**Task requirements**
Using the material below, print the line that contains "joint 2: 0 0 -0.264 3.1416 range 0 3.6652", the line that contains "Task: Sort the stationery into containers", and every line in between, exactly and nothing else.

**Supplied material**
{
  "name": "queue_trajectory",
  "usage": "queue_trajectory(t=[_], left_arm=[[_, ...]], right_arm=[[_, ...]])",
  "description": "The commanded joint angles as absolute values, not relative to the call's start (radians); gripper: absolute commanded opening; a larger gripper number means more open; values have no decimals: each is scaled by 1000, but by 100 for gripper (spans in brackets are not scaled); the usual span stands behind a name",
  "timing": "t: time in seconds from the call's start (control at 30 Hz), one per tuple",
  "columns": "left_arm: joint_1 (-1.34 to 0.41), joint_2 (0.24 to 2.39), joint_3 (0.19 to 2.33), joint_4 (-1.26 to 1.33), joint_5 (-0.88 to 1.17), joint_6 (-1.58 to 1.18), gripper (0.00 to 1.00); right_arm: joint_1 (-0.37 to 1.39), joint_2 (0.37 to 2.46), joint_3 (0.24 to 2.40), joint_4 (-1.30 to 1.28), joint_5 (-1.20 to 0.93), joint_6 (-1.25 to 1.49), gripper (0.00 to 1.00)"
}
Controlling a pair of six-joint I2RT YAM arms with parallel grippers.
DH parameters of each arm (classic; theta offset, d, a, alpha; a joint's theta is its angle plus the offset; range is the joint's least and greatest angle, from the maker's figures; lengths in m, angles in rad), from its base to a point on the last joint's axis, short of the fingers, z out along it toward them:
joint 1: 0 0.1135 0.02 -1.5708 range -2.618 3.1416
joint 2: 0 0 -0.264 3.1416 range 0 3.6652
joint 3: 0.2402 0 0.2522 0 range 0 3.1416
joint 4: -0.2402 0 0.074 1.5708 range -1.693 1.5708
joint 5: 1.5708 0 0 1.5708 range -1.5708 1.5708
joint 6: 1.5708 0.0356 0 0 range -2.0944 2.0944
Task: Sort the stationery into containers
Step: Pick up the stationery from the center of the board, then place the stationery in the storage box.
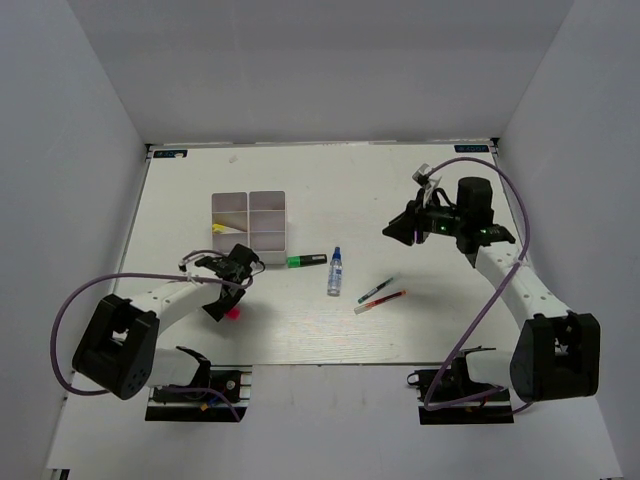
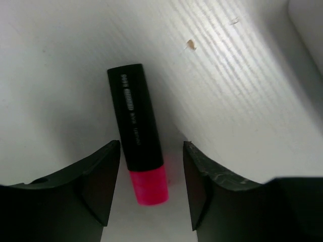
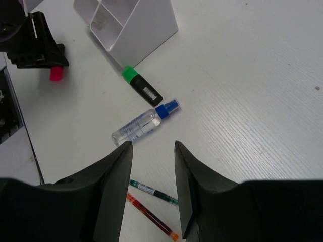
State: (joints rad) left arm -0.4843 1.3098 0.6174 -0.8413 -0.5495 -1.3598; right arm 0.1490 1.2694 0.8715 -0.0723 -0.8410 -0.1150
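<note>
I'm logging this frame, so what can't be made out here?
Inside the tray: too small in the top view; cut off by the right wrist view's upper edge.
Print on the marker: blurred, left wrist view.
Marker's body, top view: hidden under the left gripper.

Top external: high behind the arm bases at 6 o'clock, looking down over the whole table (image 1: pixel 400 190). Left wrist: very close, near straight down on the black marker with pink cap (image 2: pixel 137 151). Right wrist: raised, oblique, facing about 9 o'clock. It shares the marker and the white tray (image 3: pixel 146 30) with top.
</note>
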Motion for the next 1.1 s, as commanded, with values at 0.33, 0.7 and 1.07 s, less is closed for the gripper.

**Solution for this exercise**
joint 2: 0 0 -0.264 3.1416 range 0 3.6652
joint 3: 0.2402 0 0.2522 0 range 0 3.1416
joint 4: -0.2402 0 0.074 1.5708 range -1.693 1.5708
joint 5: 1.5708 0 0 1.5708 range -1.5708 1.5708
joint 6: 1.5708 0.0356 0 0 range -2.0944 2.0944
Task: Sort the stationery into containers

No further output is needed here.